> **Aim of the task**
Look in the material below for the line with "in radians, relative" and the line with "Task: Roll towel", then set down exactly those two lines and all lines between, nothing more.

[[ Data shown open ]]

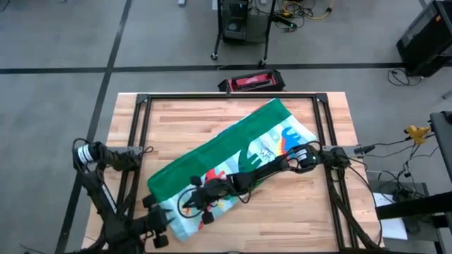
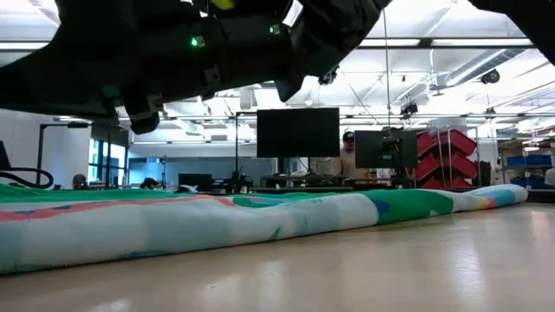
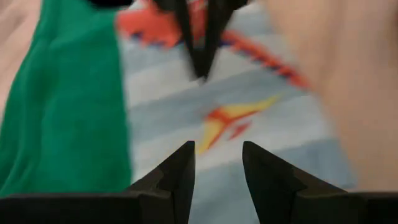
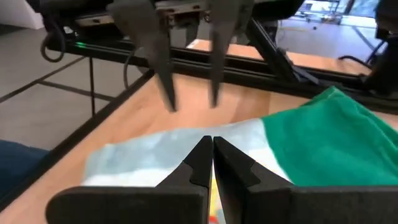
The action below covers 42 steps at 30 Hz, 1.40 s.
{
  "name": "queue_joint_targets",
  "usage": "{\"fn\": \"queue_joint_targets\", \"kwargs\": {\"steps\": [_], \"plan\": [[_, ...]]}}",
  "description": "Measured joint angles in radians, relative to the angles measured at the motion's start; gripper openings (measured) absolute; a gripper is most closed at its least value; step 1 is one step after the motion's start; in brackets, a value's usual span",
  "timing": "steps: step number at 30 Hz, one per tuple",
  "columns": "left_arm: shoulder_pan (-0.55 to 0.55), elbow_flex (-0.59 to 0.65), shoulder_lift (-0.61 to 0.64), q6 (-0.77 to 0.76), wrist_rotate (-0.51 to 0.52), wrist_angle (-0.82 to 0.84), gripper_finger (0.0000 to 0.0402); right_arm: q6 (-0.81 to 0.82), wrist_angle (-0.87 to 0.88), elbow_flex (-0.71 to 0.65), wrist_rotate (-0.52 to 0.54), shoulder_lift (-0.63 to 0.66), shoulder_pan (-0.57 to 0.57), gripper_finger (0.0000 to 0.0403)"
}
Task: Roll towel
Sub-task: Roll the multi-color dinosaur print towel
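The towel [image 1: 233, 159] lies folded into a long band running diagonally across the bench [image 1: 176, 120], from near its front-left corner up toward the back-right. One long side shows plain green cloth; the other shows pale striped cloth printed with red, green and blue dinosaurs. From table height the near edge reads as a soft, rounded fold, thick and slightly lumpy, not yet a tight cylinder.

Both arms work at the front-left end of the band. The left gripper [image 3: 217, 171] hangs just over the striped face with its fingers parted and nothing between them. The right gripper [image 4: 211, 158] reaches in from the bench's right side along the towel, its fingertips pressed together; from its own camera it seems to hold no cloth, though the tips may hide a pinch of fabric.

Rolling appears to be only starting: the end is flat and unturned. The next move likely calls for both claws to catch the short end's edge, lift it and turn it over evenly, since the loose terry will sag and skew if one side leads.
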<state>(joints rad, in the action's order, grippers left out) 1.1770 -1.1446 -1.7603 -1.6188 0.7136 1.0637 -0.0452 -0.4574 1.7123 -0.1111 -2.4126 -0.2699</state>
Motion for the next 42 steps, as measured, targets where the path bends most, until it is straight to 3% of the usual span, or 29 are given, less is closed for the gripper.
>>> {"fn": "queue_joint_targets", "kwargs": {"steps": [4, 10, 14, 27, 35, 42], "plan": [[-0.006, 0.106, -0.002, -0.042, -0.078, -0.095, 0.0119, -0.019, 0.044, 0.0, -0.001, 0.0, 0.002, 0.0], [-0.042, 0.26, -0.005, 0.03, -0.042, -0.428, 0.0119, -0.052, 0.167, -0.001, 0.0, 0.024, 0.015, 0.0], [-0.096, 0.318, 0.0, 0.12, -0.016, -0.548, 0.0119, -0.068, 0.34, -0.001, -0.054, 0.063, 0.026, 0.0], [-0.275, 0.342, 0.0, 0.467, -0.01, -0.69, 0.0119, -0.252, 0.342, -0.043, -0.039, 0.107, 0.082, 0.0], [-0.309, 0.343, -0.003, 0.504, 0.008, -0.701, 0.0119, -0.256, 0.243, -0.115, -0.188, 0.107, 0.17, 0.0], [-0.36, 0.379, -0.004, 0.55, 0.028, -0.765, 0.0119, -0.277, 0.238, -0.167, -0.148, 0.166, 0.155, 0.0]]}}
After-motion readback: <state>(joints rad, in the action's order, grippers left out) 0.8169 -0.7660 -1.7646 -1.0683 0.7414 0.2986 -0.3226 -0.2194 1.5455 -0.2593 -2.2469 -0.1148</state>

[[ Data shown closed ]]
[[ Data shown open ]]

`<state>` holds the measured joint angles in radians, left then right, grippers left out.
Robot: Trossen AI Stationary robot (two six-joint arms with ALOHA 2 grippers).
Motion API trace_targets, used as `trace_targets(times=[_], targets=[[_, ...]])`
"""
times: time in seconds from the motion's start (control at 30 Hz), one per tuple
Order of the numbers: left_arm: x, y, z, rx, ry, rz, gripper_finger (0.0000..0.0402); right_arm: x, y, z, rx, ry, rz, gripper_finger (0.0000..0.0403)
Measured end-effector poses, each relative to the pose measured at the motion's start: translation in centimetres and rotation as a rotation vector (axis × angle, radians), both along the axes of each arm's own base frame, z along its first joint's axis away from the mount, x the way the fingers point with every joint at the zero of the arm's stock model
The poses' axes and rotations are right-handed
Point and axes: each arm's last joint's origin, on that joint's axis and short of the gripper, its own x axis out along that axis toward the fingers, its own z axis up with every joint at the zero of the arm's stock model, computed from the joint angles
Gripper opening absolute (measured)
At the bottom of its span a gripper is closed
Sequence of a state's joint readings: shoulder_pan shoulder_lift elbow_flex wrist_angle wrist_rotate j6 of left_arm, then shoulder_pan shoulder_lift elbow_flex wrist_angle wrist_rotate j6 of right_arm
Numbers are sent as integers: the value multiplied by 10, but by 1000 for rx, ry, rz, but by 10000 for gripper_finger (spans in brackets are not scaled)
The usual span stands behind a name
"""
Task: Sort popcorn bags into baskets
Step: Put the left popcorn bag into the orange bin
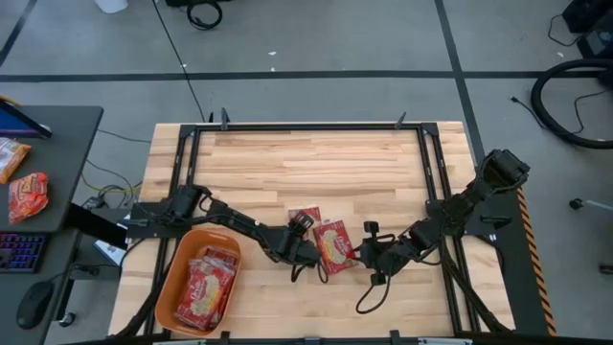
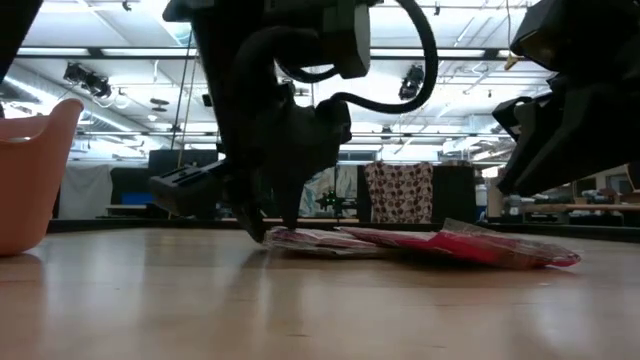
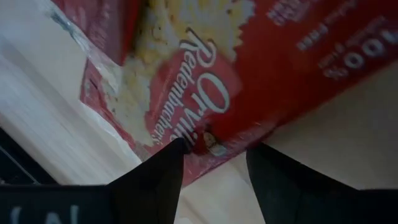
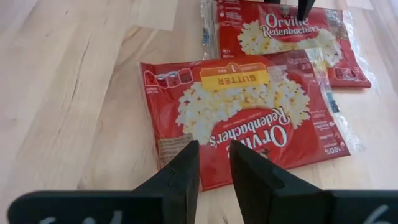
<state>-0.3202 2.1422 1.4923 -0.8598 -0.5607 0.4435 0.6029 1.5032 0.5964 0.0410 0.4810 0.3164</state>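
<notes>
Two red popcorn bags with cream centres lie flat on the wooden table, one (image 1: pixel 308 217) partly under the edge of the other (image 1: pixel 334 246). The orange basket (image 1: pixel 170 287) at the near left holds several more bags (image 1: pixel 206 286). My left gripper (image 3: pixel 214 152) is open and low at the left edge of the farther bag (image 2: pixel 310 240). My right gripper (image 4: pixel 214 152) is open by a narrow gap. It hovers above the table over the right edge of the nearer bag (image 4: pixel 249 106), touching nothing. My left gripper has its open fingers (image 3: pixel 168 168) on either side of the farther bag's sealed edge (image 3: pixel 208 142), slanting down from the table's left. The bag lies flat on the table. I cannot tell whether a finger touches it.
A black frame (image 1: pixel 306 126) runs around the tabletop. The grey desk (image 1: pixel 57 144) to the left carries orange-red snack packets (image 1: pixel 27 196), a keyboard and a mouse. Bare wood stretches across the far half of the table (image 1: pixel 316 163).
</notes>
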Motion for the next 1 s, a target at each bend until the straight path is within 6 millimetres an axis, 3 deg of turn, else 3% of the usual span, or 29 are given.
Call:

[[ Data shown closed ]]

> **Answer area**
  "description": "Measured joint angles in radians, relative to the angles measured at the motion's start; gripper openings (measured) absolute; a gripper is most closed at its least value; step 1 is one step after the motion's start; in brackets, a value's usual span",
  "timing": "steps: step number at 30 Hz, one per tuple",
  "columns": "left_arm: shoulder_pan (-0.55 to 0.55), elbow_flex (-0.59 to 0.65), shoulder_lift (-0.61 to 0.64), q6 (-0.77 to 0.76), wrist_rotate (-0.51 to 0.52), wrist_angle (-0.82 to 0.84), gripper_finger (0.0000 to 0.0402); right_arm: q6 (-0.81 to 0.82), wrist_angle (-0.87 to 0.88), elbow_flex (-0.71 to 0.65), wrist_rotate (-0.52 to 0.54), shoulder_lift (-0.63 to 0.66), shoulder_pan (-0.57 to 0.57), gripper_finger (0.0000 to 0.0403)"
}
Task: Roll towel

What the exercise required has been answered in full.